The group that exercised in the colder water consumed on average 44% more calories than the group that trained in the warmer water.
However swimming in water with a moderate temperature (82.4 – 83.3 Fahrenheit, or 28 – 28.5 Celsius) showed no significant increases in perceived hunger.
3. Metabolic rate.
Another factor that may play a role is that our metabolic rate increases if we are submerged in cold water. This increases our energy expenditure and, as a result, we feel a lot more hungry. The same effect happens if we are exposed to cold air.
Also, we should not forget that, usually, swimmers don’t eat before exercising.
The general advice here has been to give yourself at least 2 hours for more substantial meals and about 30 minutes for smaller meals before doing any swimming exercises. Two hours is not a small amount of time considering that you will be doing some intense full-body workouts.
Can We Prevent Hunger After Swimming?
So, what can we do to keep hunger under control after swimming?
1. Be mindful about the food you eat.
Since you’ll be more susceptible to your increase in appetite, you’ll need to be very mindful about what you will eat. Different types of foods can have different effects on our perceived levels of hunger and fullness.
For instance, certain foods can trick your brain into thinking you didn’t eat enough, while, in reality, it might be quite the opposite. These are certain examples:
- Fried foods tend to make us feel like we have consumed fewer calories than what we have.
- Fiber-rich food takes longer to digest. As a result, we feel fuller for longer while consuming a fewer amount of calories in the process.
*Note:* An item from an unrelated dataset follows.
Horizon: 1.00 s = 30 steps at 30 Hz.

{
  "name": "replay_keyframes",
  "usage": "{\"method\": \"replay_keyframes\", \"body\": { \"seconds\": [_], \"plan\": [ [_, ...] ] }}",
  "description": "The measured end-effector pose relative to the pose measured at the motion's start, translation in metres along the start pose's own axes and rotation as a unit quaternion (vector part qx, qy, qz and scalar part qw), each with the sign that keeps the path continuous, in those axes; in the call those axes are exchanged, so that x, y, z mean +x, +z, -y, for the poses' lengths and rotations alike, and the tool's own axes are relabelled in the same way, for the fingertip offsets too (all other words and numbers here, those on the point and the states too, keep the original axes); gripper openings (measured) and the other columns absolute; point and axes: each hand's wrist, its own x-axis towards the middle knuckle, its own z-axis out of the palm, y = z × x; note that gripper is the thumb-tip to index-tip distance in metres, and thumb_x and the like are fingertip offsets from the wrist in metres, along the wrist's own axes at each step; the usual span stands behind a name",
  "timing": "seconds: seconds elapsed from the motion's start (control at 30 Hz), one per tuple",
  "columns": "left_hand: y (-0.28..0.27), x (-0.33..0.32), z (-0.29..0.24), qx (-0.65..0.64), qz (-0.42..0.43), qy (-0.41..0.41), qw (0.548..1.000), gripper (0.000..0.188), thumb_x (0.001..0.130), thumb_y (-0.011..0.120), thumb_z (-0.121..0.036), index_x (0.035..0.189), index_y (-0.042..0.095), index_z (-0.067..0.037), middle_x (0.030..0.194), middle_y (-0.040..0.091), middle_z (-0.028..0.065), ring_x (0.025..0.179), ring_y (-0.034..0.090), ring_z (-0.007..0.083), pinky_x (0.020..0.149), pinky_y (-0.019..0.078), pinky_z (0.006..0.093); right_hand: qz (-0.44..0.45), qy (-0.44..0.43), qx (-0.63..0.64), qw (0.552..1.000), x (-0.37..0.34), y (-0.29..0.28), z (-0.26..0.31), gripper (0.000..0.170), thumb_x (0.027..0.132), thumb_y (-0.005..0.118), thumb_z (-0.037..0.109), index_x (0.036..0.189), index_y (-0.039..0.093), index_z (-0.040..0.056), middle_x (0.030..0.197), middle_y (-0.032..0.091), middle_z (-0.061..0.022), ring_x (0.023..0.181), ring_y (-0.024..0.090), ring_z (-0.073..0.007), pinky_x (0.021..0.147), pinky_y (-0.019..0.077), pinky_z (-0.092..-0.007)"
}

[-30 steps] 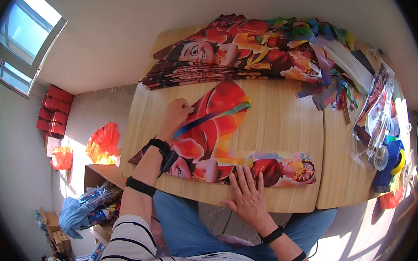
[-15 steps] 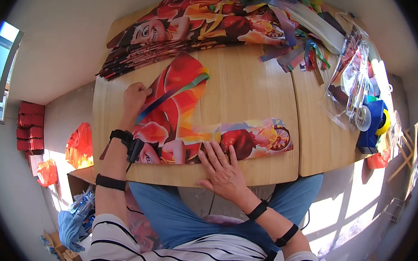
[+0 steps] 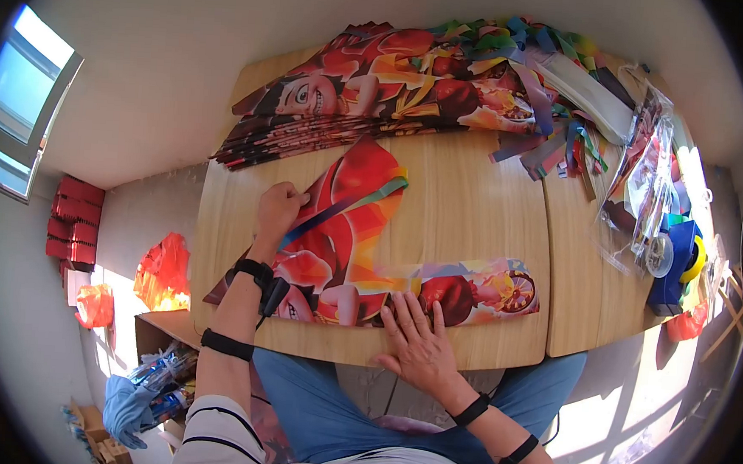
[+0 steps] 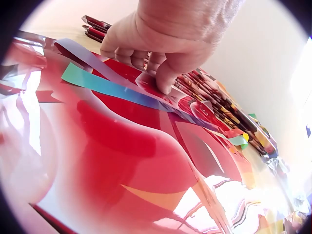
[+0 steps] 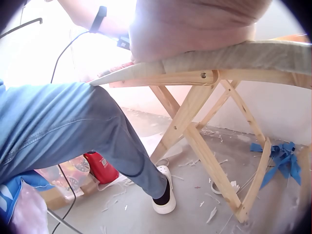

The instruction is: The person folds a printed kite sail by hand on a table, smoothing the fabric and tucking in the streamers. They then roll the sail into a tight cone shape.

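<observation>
Wooden table [image 3: 475, 204], mid-frame. Left hand [image 3: 279, 212]: fingers curled, apparently pinching the printed sheet [image 3: 305, 266] at its left edge; grip partly hidden. Right hand [image 3: 422, 354]: fingers straight, slightly spread, resting on the sheet's lower part. Ribbon [image 3: 389, 187] crosses the sheet; stacked prints [image 3: 345, 103] lie above, tape dispenser [image 3: 674, 272] at frame right.

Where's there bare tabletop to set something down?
Bare wood lies between the printed stack, the spread sheet and the table seam; a smaller patch between seam and blue tape dispenser. Ribbons and plastic sleeves crowd the far right.
</observation>
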Motion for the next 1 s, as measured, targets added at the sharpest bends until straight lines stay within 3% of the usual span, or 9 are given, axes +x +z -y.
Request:
{"method": "replay_keyframes", "body": {
  "seconds": [0.03, 0.43, 0.53, 0.63, 0.73, 0.83, 0.93, 1.0],
  "plan": [
    [0.001, 0.0, 0.001, 0.004, 0.006, -0.007, 1.0, 0.028, 0.083, 0.083, -0.027, 0.079, 0.071, -0.002, 0.077, 0.071, 0.0178, 0.076, 0.07, 0.0361, 0.07, 0.052, 0.0477, 0.001, 0.0, -0.002, 1.0, -0.001, 0.0, 0.0, 0.092, 0.093, 0.063, 0.065, 0.163, 0.043, 0.0084, 0.175, 0.029, -0.018, 0.164, 0.022, -0.0343, 0.13, 0.0105, -0.0633],
    [0.0, -0.002, 0.002, 0.003, 0.012, -0.014, 1.0, 0.023, 0.083, 0.084, -0.027, 0.08, 0.073, -0.007, 0.081, 0.074, 0.0154, 0.082, 0.073, 0.0353, 0.073, 0.0546, 0.048, 0.015, 0.002, -0.009, 1.0, 0.001, -0.001, 0.001, 0.09, 0.094, 0.062, 0.065, 0.163, 0.044, 0.0101, 0.175, 0.028, -0.0145, 0.164, 0.021, -0.0317, 0.129, 0.011, -0.0652],
    [0.002, -0.005, -0.001, -0.003, -0.01, -0.004, 1.0, 0.021, 0.084, 0.084, -0.018, 0.08, 0.072, -0.001, 0.072, 0.071, 0.0127, 0.069, 0.068, 0.0252, 0.067, 0.0516, 0.0416, 0.015, 0.003, -0.006, 1.0, 0.0, -0.001, 0.001, 0.092, 0.094, 0.062, 0.066, 0.163, 0.043, 0.01, 0.176, 0.028, -0.0142, 0.164, 0.021, -0.0315, 0.129, 0.0107, -0.0651],
    [0.002, -0.004, 0.0, 0.001, -0.013, 0.003, 1.0, 0.021, 0.083, 0.084, -0.018, 0.081, 0.072, -0.001, 0.073, 0.072, 0.0129, 0.07, 0.069, 0.0264, 0.068, 0.0519, 0.042, 0.012, 0.001, -0.008, 1.0, 0.0, 0.0, 0.001, 0.093, 0.093, 0.062, 0.067, 0.164, 0.043, 0.0098, 0.175, 0.029, -0.0142, 0.164, 0.021, -0.0316, 0.129, 0.0108, -0.0652],
    [0.001, -0.003, -0.001, 0.01, -0.012, -0.01, 1.0, 0.023, 0.082, 0.085, -0.027, 0.082, 0.072, -0.008, 0.084, 0.075, 0.015, 0.087, 0.073, 0.0376, 0.077, 0.055, 0.049, 0.014, 0.0, -0.009, 1.0, 0.0, -0.002, 0.001, 0.093, 0.093, 0.062, 0.067, 0.164, 0.042, 0.0095, 0.175, 0.029, -0.0142, 0.164, 0.021, -0.0316, 0.129, 0.0112, -0.0654],
    [-0.002, -0.007, -0.01, 0.029, -0.015, -0.03, 0.999, 0.023, 0.081, 0.084, -0.026, 0.083, 0.071, -0.007, 0.085, 0.075, 0.016, 0.088, 0.073, 0.0388, 0.077, 0.055, 0.0495, 0.016, 0.0, -0.009, 1.0, 0.0, -0.004, 0.002, 0.094, 0.093, 0.063, 0.067, 0.164, 0.042, 0.0092, 0.175, 0.029, -0.0144, 0.164, 0.021, -0.0315, 0.129, 0.0115, -0.0654],
    [0.004, -0.005, -0.008, 0.016, -0.062, -0.022, 0.998, 0.021, 0.081, 0.082, -0.02, 0.082, 0.072, -0.001, 0.074, 0.072, 0.0151, 0.074, 0.071, 0.0329, 0.071, 0.0533, 0.0452, 0.012, -0.002, -0.004, 1.0, 0.0, -0.004, 0.001, 0.095, 0.092, 0.064, 0.066, 0.164, 0.042, 0.0091, 0.175, 0.029, -0.0149, 0.164, 0.021, -0.0317, 0.129, 0.0115, -0.0654],
    [0.003, -0.002, -0.007, 0.015, -0.07, -0.032, 0.997, 0.019, 0.083, 0.08, -0.019, 0.086, 0.072, -0.001, 0.081, 0.073, 0.0166, 0.078, 0.071, 0.0332, 0.074, 0.0539, 0.0447, 0.016, -0.001, -0.003, 1.0, 0.001, -0.004, 0.001, 0.095, 0.091, 0.065, 0.066, 0.164, 0.042, 0.0092, 0.175, 0.029, -0.0152, 0.165, 0.021, -0.0319, 0.129, 0.0112, -0.0654]
  ]
}}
- Foods with a higher glycemic index (GI) are broken down by our body at a much faster rate than food with a lower GI. They are digested a lot faster; therefore, it’ll take less time before we feel hungry again.
- Something that might do the trick is to keep a small protein bar in your swim bag and eat it right after you get out of the water. This can help to reduce hunger levels before you get back home.
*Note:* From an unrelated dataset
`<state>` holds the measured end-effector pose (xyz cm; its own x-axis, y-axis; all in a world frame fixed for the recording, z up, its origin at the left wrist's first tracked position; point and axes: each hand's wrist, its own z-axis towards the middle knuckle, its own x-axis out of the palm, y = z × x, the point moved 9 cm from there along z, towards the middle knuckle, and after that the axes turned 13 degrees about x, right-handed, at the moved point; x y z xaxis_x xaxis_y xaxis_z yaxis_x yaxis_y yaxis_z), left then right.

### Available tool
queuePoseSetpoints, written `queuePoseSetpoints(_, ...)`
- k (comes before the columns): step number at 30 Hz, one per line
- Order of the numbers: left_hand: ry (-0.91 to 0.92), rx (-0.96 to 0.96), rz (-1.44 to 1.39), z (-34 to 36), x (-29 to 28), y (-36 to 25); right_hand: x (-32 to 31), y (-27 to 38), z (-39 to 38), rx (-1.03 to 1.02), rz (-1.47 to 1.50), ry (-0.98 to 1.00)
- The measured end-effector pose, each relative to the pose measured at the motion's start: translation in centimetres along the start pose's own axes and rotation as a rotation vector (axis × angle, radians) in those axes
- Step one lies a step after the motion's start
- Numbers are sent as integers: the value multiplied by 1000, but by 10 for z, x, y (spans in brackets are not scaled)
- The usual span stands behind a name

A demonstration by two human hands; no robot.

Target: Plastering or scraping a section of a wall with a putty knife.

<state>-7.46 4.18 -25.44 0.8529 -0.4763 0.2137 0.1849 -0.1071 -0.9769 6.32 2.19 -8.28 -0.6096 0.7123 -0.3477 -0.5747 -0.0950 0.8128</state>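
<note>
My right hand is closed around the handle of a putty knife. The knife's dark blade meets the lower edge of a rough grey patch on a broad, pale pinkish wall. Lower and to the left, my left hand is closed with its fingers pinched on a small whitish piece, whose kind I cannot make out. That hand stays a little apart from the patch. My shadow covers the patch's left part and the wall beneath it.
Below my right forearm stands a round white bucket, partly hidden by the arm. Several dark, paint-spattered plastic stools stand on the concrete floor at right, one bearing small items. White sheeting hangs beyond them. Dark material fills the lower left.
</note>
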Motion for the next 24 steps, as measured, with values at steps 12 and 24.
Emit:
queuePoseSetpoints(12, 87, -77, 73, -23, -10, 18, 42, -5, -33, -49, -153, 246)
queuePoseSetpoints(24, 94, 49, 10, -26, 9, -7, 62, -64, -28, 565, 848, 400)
- Drinking lots of water after swimming is another great way to make your stomach feel fuller.
2. Increase your body temperature after swimming.
The acute effect of hunger can be mitigated to a particular extent by increasing your body temperature after swimming. This can be done in various ways like soaking in a hot tub or taking a brisk walk for 15 minutes.
3. Swimming in warmer water
Swimming in warmer water (82.4 – 91.4 Fahrenheit, or 28 – 33 Celsius) has not been associated with higher hunger levels. Avoiding swimming in cooler water might be a good strategy to prevent overeating.